Hugo Chávez’s financial backing of the Kirchners played a prominent role in allowing Kirchnerism to consolidate power in Argentina. Since 2003, Kirchnerism has controlled the Argentine presidency for nearly two decades, having only lost once to former President Mauricio Macri between 2015 and 2019.

Hugo Carvajal, Chávez’s former spymaster, revealed in 2021 that Chávez sent $21 million from Venezuela’s state coffers to Argentina to help finance Fernández de Kirchner’s 2007 presidential campaign. According to his statements, the money was sent on flights and divided into several suitcases. In 2007, Venezuelan-American businessman Guido Antonini Wilson was stopped by Argentine airport authorities as he tried to enter the country with $800,000 in cash in a suitcase, which allegedly was destined for Fernández de Kirchner’s campaign.

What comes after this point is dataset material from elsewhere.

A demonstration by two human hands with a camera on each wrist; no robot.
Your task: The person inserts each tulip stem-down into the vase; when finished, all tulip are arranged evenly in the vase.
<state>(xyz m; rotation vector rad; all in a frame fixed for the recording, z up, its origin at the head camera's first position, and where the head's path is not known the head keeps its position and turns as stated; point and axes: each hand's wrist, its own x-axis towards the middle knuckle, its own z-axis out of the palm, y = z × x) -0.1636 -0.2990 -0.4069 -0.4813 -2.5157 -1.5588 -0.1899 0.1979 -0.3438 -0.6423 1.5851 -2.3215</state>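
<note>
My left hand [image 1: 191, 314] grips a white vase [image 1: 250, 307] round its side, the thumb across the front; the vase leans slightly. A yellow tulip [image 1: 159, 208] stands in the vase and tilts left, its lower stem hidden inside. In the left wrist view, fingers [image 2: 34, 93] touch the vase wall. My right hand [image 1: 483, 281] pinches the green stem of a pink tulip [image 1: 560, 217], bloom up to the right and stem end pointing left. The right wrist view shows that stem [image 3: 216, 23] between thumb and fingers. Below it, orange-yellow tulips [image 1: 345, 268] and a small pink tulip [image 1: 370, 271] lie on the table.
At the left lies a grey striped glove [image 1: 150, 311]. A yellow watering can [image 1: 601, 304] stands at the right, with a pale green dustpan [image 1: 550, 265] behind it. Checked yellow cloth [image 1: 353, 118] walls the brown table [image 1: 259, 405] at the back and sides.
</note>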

Wilson, on the run from both Argentine and Venezuelan authorities since, was finally found guilty in September 2023 by an Argentine court. Wilson is currently living in the United States after agreeing to collaborate with U.S. authorities.

Carvajal was extradited by Spain to the United States in July, facing multiple narco-terrorism charges in U.S. court.

The Venezuelan socialist regime not only financed Kirchner’s campaign but also aided the Kirchnerist government by buying $5.5 billion worth of Argentine public debt bonds to help bail the economically ailing nation out of its severe fiscal deficit.

The bonds have been accused of having been sold at more than double the interest rates that neighboring nations had to pay their lenders at the time, with both the Venezuelan socialist regime and the Kirchners allocating to each other part of the large cash benefits between 2005 and 2007.